My advice on this is fairly simple:

  • Use the tools you find most useful.
  • Use the tools where your network is clustered. Generally speaking I find the tools I use most are the ones where my network is – so I have a lot of people on Twitter, some on Facebook and some on LinkedIn (looking at external tools) but I don’t use e.g MySpace or Jaiku or other networks so much, even though I have accounts on them and tried them out.
  • Don’t feel that you “have to” use every new thing that comes along. Try things, if you find them compelling then use them.
  • Do actually try things – don’t ignore them and hope they will go away – be open-minded – don’t just try things for 5 minutes, give them a week or two and build up a network if you can (this is somewhat ironic given how I was called out about my use of identi.ca a couple of days ago).

One network to rule them all?

Related to the question of how to choose and which tools to use, my friend Maria Langer commented today:

Oh no, not ANOTHER topic-specific social networking site. When will it end? Doesn’t ANYONE have a real life they want to spend time on?

We had a short conversation on this through Twitter.
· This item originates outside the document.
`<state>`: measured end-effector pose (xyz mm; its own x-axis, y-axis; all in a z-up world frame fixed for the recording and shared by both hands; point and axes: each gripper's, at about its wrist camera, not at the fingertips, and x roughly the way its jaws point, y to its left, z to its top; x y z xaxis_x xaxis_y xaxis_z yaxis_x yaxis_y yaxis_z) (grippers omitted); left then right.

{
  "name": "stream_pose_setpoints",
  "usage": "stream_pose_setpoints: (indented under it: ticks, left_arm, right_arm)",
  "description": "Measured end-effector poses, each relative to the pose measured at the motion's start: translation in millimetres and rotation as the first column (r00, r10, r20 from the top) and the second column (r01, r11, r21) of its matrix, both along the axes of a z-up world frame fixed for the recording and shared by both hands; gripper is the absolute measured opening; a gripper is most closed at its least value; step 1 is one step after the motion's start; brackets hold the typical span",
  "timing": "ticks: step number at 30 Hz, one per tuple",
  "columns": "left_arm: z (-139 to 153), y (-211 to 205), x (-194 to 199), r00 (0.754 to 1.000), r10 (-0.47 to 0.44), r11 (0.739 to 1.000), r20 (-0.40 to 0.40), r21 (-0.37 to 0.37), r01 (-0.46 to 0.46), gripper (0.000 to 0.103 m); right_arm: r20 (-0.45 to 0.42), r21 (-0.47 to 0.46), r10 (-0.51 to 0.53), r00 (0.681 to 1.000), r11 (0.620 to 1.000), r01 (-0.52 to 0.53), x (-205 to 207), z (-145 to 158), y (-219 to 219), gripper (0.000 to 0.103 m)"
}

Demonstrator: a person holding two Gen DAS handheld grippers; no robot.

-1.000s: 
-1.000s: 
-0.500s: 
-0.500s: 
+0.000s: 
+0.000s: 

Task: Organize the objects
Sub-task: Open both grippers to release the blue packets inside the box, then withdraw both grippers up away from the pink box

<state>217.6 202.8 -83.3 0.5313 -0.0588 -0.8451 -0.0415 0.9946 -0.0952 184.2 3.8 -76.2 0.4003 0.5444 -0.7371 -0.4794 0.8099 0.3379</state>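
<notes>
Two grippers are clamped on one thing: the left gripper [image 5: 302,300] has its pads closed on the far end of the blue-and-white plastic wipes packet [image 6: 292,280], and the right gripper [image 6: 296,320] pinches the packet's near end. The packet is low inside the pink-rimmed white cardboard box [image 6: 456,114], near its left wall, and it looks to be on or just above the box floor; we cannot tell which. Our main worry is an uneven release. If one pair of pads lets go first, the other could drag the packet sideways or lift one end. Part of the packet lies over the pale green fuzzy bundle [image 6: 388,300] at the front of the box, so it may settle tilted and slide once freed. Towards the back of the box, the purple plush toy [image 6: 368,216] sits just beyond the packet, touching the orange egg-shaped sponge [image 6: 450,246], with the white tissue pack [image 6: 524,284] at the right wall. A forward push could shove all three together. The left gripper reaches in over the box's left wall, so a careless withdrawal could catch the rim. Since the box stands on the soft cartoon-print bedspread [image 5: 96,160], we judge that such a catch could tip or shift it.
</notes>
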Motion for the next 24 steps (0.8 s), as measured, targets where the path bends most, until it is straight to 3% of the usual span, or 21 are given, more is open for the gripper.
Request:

I noted that The Long Tail suggests that ultra-specialised niches are the way to go to be successful… but of course a wide-ranging network like Twitter enables far greater opportunities to make more interesting connections (like, for example, me knowing a helicopter-piloting author halfway around the globe!). I completely agree with that. I don’t see specialised networks, or any other social networks, being a sign that people don’t want to have real lives, though… I can stay in touch with friends and make new connections with people I want to get to know, and still meet up with them in person. In fact if I look at the range of my social activities in the past 2 years, I’d have to say that they have been enriched precisely because of my engagement in social software.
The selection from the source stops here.